# Maskenmodus



## GreenThunder (23. September 2003)

Hallo,

ich würde gerne einmal Wissen, was es mit dem Maskenmodus auf sich hat. Ich hab ihn zwar bei den unterschiedlichsten Tutorials schon angewendet, aber so richtig weiß ich nicht, was das ist.   Kann mir das jemand bitte erklären?
Hab auch schon in der PS-Hilfe, in der Forumsuche und bei Google geschaut, aber nirgends was genaues gefunden.

Danke im vorraus.


----------



## Leola13 (23. September 2003)

Hai,

hast Du dir dies schon mal angesehen ?
http://www.tutorials.de/tutorials26419.html 

Besonders für Aquarianer interessant.  

Ansonsten such mal nach : verschmelzen, ineinander, dazu gibt es einen Menge
Fragen und Antworten.

Ciao Stefan


----------



## BSE Royal (23. September 2003)

Um da mal eben nachzuhaken: Was meinst du mit Maskenmodus?

Den Maskierungsmodus, oder die Ebenenmaske?
Sind zwei komplett verschiedene Dinge!

Maskierungsmodus ist eine Methode, Auswahlen zu Erstellen,. Du wechselst dazu per "Q" in den Maskierungsmodus und kansnt nun mit dem Pinsel (oder auch anderen Werkzeugen) eine Art Lack aufmalen. Nach nochmaligen Drücken von "Q" kehrst du in den normalen Modus zurück und die Lackschicht wird zur Auswahl. (bzw. der Bereich um die Lackschicht, je nachdem, welche Voreinstellungen getroffen sind.)

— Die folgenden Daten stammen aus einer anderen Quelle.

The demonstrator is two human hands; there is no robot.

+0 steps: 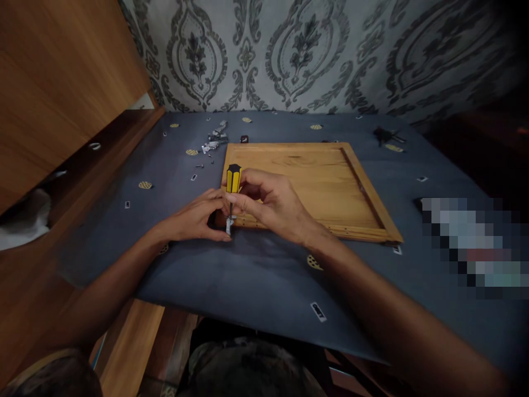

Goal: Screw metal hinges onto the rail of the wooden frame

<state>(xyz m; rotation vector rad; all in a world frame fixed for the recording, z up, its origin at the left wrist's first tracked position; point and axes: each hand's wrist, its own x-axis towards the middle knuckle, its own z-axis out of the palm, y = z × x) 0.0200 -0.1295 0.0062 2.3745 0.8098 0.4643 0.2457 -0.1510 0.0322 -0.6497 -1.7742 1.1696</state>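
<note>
My right hand [275,201] grips a screwdriver [233,181] with a yellow and black handle, held upright with its shaft pointing down. Below its tip, a small metal hinge [229,225] sits at the near left corner of a framed wooden panel [306,184]. My left hand [194,215] is closed around that corner, its thumb against the hinge and its fingers on the frame beside the shaft. The exact meeting of tip and screw is too small to make out. The panel lies flat on the table, its raised frame facing up.
Several metal hinges [215,138] lie in a pile behind the panel's left side, with loose screws [200,166] nearby. A dark tool [387,135] rests at the back right. A blurred-out object [475,242] lies on the right. A wooden cabinet [70,71] stands at the left.
</note>
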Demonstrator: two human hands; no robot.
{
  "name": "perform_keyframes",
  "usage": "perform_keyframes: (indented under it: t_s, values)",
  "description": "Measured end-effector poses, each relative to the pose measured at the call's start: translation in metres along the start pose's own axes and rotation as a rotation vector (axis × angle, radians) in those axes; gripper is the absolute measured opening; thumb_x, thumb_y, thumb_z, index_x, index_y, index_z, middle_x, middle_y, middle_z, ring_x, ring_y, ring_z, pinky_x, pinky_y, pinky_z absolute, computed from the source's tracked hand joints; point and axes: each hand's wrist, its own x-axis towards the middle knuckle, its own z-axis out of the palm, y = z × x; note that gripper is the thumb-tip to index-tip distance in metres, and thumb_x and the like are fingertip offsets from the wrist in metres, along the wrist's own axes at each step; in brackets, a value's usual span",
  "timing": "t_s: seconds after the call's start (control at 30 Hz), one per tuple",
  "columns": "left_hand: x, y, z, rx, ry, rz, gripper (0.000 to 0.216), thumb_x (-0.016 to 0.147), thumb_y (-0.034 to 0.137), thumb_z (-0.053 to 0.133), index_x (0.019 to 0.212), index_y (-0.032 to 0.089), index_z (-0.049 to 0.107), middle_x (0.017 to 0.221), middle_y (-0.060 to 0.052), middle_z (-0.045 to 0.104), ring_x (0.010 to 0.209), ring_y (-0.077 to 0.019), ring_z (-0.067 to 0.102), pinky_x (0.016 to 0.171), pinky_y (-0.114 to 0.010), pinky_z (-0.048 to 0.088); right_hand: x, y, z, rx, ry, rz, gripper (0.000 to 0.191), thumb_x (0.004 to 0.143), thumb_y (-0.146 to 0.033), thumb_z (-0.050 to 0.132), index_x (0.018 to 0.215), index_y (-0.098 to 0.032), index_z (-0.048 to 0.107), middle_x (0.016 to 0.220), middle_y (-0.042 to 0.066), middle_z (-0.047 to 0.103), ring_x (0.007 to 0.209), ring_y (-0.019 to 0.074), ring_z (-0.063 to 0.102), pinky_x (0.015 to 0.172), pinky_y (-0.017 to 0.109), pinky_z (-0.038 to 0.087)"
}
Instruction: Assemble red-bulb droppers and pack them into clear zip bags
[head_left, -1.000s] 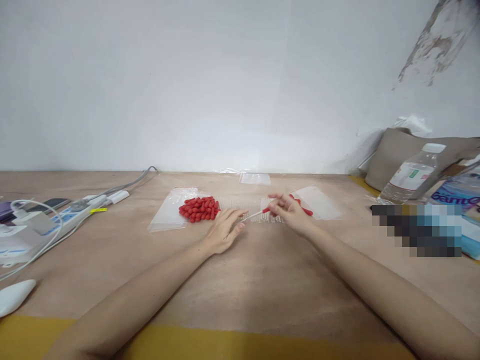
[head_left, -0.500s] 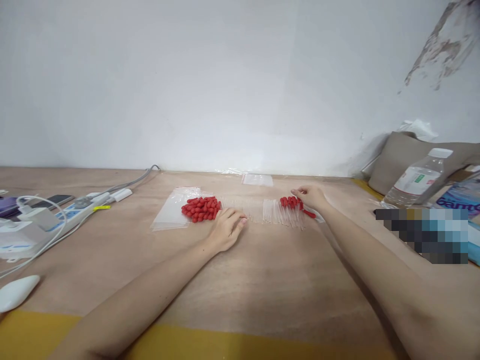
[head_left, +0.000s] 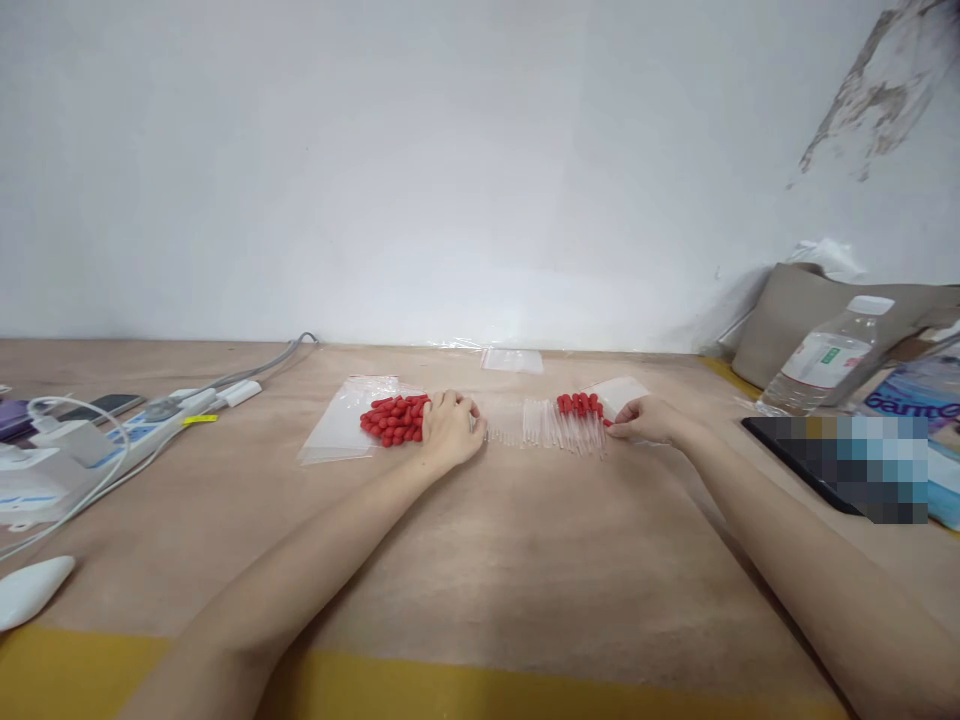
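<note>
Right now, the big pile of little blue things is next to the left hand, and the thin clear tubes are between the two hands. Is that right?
Not quite: the little things in the big pile are red, not blue, as the head view shows. The pile is next to the left hand, and the thin clear tubes are between it and the right hand.

The right hand (head_left: 646, 418) now pinches the outermost red bulb (head_left: 607, 423); the left hand (head_left: 452, 430) now overlaps the right edge of the red bulb pile (head_left: 392, 420).
</note>
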Motion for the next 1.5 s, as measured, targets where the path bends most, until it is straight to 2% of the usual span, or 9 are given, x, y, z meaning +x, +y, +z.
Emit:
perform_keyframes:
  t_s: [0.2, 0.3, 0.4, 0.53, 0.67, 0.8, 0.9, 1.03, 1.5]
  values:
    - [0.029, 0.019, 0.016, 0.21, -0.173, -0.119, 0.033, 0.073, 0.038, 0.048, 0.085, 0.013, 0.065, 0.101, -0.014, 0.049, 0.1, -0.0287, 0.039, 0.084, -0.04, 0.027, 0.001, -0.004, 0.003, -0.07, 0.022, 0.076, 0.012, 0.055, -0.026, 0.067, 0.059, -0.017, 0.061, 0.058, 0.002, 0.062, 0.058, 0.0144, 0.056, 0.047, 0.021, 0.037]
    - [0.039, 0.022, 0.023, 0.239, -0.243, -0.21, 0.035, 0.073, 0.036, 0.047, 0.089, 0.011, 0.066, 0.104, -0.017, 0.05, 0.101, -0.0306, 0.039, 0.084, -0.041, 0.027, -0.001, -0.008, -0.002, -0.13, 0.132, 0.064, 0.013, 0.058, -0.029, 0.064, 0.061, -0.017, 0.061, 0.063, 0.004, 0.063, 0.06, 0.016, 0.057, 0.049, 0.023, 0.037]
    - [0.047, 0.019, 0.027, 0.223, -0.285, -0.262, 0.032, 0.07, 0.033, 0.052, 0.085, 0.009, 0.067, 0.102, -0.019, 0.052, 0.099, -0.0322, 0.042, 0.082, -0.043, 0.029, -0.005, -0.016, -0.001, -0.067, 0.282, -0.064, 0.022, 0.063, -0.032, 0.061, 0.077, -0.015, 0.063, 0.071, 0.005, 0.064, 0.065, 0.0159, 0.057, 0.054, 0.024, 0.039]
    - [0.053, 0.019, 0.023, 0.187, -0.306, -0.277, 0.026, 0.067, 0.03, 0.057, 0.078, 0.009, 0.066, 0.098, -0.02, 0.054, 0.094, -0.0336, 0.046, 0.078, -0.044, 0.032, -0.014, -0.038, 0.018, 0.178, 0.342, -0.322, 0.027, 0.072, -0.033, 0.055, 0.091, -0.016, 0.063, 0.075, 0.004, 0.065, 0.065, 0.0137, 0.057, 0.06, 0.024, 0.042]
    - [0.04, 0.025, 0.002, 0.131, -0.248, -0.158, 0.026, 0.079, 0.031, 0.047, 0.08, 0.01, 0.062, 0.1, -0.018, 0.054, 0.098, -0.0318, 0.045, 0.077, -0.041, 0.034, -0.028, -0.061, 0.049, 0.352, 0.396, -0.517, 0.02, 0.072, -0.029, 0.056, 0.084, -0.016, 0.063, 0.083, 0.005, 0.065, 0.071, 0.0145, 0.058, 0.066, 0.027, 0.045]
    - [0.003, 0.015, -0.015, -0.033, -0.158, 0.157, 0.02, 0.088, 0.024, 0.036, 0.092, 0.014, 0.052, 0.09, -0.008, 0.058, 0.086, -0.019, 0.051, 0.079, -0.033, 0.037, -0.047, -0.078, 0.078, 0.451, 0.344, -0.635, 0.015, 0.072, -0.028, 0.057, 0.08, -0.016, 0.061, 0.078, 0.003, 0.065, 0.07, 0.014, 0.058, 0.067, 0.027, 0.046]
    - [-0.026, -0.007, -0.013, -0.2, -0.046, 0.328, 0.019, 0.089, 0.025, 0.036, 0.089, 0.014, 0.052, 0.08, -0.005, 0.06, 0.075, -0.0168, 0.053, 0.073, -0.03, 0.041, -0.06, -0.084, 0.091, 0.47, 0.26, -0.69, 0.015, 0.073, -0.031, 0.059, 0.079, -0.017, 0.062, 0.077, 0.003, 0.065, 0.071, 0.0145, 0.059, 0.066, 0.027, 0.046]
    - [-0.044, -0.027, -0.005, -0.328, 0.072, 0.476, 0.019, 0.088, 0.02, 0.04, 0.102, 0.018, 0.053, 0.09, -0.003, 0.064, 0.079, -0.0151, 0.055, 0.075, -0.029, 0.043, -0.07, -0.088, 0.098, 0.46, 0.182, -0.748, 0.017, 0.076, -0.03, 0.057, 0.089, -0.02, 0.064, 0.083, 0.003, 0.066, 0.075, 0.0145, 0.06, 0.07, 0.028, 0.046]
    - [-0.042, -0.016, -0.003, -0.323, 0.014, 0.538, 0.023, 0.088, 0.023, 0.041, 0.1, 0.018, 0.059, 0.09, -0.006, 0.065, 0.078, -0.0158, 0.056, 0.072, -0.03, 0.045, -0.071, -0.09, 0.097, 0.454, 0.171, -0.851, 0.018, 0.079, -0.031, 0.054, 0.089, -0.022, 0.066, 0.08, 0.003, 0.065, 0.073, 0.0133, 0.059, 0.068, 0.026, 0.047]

Die Ebenenmaske verwendest du, um Bereiche einer Ebene transparent zu machen, Übergangseffekte zu darunterliegenden Ebenen zu erstellen etc.
In der Ebenenpalette erhältst du neben der eigentlichen Ebenenminiatur ein weiteres Symbol. Klickst du auf dieses, so kannst du die sogenannte Ebenenmaske bearbeiten. Dazu kannst du alle Filter und Werkzeuge wie gewohnt verwenden.

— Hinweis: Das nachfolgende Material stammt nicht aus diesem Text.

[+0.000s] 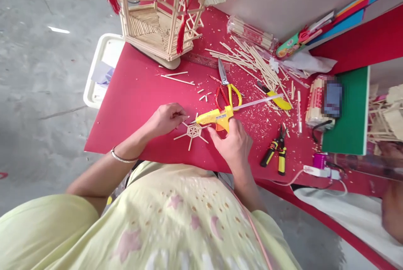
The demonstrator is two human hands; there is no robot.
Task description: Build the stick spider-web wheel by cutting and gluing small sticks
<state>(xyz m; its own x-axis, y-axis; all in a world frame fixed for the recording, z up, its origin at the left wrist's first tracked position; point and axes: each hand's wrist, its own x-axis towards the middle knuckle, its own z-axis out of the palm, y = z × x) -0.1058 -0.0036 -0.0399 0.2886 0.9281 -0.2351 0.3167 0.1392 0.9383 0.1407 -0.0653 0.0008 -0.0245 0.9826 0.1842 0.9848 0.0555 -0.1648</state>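
Red table (126, 102), stick pavilion (151, 30) at far side. Right hand (234, 142) wraps yellow glue gun (214, 117); left hand (168, 119) fingertips bunched, can't tell whether pinching a stick. Small stick star (193, 131) on table between hands, by gun's tip.

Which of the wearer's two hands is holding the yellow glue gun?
The right hand: it grips the glue gun by its handle. The left hand, with no gun, is beside the small stick lattice.
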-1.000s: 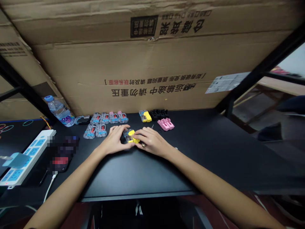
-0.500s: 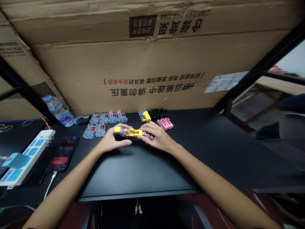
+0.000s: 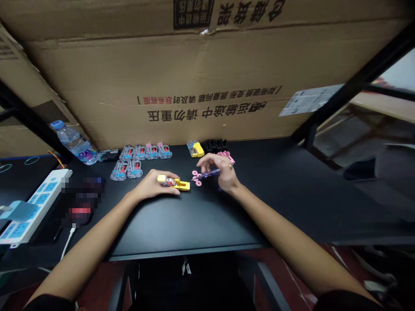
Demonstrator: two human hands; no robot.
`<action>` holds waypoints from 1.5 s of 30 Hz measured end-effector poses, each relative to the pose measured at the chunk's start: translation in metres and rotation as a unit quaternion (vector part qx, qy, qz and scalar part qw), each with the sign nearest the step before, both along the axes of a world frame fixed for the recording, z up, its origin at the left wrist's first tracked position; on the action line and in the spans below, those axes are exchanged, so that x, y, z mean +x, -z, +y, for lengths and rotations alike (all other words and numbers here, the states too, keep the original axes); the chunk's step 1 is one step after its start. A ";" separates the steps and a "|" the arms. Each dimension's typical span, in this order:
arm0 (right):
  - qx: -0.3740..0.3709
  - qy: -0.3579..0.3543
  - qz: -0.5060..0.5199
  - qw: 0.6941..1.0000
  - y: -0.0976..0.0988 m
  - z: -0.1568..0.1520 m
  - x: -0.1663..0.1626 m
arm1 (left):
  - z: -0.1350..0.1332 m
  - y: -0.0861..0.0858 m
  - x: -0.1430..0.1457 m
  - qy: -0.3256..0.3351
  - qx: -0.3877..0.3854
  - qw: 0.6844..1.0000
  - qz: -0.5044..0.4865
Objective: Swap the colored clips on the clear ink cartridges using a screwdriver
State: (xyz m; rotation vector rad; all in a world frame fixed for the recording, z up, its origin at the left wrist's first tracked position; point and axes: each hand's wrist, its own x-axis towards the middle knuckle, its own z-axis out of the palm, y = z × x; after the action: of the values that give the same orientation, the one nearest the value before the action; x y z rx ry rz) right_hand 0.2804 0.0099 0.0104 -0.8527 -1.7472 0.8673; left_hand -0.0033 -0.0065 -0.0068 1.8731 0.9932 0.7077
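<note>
My left hand [image 3: 149, 185] is closed on a small device of clear plastic with yellow ends [image 3: 183, 185], held low over the black table. Its yellow open-channelled end points right. In my right hand [image 3: 227, 172] is a small screwdriver [image 3: 210, 173] with a see-through purple handle. The thin tip points left, just above several small pink rings [image 3: 198, 183] that lie on the table between my hands. Behind my right fingers, pink plastic parts [image 3: 231, 157] are partly hidden.
Several clear devices with red and blue bits [image 3: 134, 168] stand in two rows at the back left. A yellow one [image 3: 196, 149] and black plastic parts [image 3: 214, 145] lie by the cardboard [image 3: 207, 69]. A bottle [image 3: 76, 142], power strip [image 3: 35, 203] and phone [image 3: 84, 201] are at left.
My right hand has let go of the yellow end and moved right and up; a screwdriver now shows in it. My left hand still holds the device. The view has tilted slightly down.
</note>
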 end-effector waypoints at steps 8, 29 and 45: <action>-0.172 -0.075 0.024 0.982 -0.008 -0.010 -0.015 | 0.001 0.002 0.000 0.012 -0.003 1.000 -0.005; -0.143 -0.069 -0.027 0.987 -0.006 -0.013 -0.018 | -0.003 0.000 0.004 0.015 -0.041 0.999 -0.027; -0.123 -0.088 -0.039 0.988 -0.009 -0.015 -0.020 | 0.001 0.001 0.005 0.013 -0.058 0.997 -0.044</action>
State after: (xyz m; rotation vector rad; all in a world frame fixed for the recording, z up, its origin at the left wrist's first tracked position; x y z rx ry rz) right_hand 0.2608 -0.0052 0.0196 -0.9122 -1.8290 1.2011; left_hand 0.0013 -0.0056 -0.0082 1.7365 0.9333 0.6956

Schwarze Bereiche machen die eigentliche Ebene an dieser Stelle 100% transparent, ein reines Weiß belässt die volle Deckkraft. Graustufen dazwischen bilden eine Teiltransparenz.

Gruß, BSE!


----------



## GreenThunder (23. September 2003)

Ich meinte den Maskierungsmodus, aber danke dass du mir auch gleich noch die Ebenenmaske erklärt hast.  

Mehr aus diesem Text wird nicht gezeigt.